▶ **GOAL OF THE EXERCISE**: Would you copy all lines in the data that contain the word "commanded"?

(Extracted records)
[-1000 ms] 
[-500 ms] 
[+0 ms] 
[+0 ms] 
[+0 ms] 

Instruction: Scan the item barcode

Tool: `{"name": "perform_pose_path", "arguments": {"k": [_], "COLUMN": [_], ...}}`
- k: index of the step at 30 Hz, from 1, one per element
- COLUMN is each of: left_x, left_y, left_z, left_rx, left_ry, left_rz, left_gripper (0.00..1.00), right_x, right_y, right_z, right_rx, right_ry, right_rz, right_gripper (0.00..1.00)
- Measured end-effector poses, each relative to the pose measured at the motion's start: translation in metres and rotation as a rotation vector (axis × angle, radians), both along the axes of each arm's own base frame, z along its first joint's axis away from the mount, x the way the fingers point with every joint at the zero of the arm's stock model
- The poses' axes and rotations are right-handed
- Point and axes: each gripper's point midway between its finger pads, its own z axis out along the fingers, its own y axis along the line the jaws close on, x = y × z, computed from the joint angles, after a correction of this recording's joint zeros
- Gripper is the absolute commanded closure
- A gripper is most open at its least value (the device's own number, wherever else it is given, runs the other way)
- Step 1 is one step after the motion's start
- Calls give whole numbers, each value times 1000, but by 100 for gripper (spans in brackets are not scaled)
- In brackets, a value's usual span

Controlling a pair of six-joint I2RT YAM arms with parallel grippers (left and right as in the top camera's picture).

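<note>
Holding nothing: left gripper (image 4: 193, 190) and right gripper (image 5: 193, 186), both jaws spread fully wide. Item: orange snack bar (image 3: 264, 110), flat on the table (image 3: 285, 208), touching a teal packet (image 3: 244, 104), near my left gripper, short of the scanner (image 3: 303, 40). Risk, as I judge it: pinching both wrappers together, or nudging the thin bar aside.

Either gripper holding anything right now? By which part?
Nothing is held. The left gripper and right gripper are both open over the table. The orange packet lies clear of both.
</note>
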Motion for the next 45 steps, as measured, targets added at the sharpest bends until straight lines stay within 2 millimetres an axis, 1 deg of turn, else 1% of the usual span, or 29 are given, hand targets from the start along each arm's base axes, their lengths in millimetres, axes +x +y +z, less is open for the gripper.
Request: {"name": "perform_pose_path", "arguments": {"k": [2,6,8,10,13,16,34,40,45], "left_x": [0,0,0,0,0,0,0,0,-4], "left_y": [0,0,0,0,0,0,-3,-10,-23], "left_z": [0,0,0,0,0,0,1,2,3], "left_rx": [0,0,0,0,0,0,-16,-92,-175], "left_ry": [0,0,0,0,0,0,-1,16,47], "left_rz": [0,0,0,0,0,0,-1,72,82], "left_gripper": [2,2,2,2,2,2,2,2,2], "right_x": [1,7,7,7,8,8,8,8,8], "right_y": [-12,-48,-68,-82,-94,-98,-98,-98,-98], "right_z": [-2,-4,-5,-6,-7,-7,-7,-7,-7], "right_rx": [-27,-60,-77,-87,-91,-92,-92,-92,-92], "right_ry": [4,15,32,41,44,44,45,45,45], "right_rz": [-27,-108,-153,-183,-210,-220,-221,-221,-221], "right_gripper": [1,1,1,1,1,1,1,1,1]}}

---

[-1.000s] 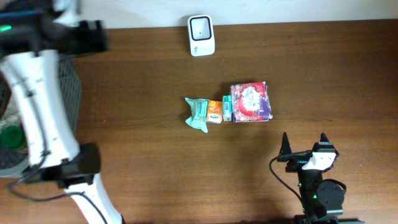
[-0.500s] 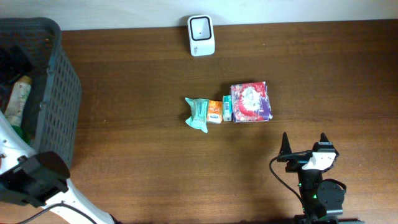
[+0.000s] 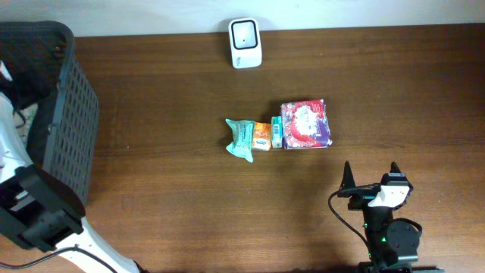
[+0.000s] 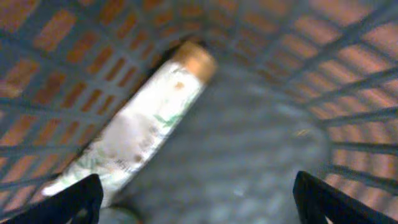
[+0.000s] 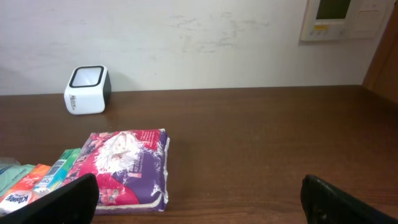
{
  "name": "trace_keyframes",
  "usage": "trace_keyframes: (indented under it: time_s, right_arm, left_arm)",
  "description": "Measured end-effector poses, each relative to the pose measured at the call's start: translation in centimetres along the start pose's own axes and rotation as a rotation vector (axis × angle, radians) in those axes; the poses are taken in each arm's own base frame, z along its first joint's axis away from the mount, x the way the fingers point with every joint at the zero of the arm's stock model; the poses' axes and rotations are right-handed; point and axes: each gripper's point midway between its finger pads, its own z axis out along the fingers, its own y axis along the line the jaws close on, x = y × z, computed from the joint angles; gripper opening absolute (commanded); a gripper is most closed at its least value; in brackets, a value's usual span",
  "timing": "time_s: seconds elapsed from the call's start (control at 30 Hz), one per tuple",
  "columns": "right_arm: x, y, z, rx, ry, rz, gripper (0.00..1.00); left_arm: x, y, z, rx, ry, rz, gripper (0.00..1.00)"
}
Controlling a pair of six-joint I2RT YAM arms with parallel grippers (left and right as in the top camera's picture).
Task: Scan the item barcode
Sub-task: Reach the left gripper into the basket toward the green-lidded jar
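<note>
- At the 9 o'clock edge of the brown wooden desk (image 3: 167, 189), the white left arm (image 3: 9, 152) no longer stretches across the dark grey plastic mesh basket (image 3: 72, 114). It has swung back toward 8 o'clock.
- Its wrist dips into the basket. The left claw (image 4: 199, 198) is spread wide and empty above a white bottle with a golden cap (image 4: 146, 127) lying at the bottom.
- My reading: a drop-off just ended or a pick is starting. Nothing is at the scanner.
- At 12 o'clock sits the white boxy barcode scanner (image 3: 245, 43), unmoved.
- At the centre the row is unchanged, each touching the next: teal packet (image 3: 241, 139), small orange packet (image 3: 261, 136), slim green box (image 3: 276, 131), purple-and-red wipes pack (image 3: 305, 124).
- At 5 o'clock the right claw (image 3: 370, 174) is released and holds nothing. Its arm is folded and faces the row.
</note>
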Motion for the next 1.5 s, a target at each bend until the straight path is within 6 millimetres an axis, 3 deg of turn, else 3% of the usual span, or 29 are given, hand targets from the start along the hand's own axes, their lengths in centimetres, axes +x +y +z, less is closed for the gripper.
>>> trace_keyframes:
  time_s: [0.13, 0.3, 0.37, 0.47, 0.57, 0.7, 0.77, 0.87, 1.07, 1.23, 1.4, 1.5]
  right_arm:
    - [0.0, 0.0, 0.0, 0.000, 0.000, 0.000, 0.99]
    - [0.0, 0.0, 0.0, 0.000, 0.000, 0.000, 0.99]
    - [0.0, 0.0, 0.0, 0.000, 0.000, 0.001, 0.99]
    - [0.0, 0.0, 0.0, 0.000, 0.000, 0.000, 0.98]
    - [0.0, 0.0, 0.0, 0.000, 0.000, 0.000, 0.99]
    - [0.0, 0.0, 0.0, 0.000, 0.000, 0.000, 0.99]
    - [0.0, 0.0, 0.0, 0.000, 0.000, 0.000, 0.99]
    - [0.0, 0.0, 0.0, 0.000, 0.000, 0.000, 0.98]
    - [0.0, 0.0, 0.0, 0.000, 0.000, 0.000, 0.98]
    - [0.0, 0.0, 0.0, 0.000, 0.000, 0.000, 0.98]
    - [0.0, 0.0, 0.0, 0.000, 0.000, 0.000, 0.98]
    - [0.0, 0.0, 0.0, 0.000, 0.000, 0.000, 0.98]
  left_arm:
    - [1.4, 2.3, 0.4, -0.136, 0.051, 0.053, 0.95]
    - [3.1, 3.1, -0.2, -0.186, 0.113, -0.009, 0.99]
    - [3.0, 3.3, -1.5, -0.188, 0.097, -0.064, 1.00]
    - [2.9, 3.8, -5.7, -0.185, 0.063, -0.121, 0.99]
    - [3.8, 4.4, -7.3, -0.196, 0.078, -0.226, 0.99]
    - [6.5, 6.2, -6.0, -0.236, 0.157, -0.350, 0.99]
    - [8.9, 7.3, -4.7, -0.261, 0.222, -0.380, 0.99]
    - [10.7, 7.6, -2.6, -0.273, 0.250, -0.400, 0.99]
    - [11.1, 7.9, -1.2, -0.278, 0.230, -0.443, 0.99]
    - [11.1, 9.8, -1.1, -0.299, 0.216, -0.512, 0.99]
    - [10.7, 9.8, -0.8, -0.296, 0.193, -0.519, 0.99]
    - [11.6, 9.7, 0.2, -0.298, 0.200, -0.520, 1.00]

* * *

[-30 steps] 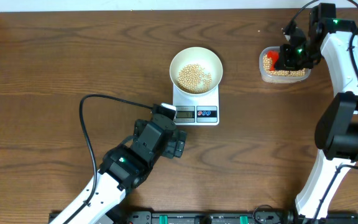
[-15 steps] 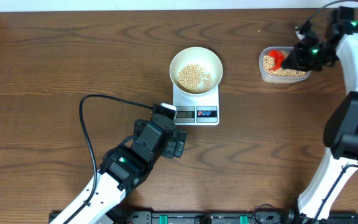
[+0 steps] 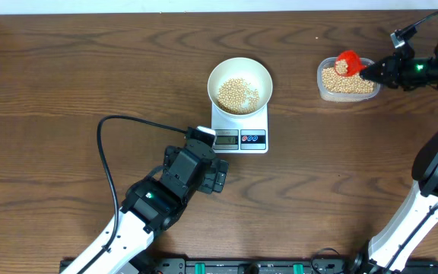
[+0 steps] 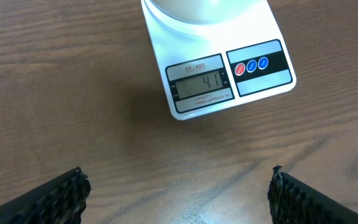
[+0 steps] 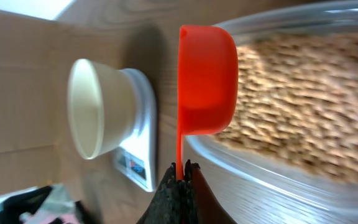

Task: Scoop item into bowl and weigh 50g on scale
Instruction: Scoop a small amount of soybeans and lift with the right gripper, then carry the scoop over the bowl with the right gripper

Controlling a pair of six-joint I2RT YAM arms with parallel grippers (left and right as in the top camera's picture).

▶ **TASK RESPONSE**:
- Gripper is the absolute commanded closure
  "description": "Measured end-effector poses, each relative to the pose measured at the call's start: translation in centimetres along the start pose's own axes and rotation as a rotation vector (axis × angle, radians) in those axes; the poses are taken in each arm's own base frame, z along its first joint's axis away from the mount, x the way the fingers point with every joint at the zero of the arm's stock model; the poses' axes and rotations are right-handed; point and axes: each gripper's point midway between its finger pads, its own z axis out along the fingers, its own y axis along the line the jaws close on, x = y × z, computed from the joint angles; gripper opening absolute (commanded); a gripper is most closed at its least value; in brackets, a value's usual span",

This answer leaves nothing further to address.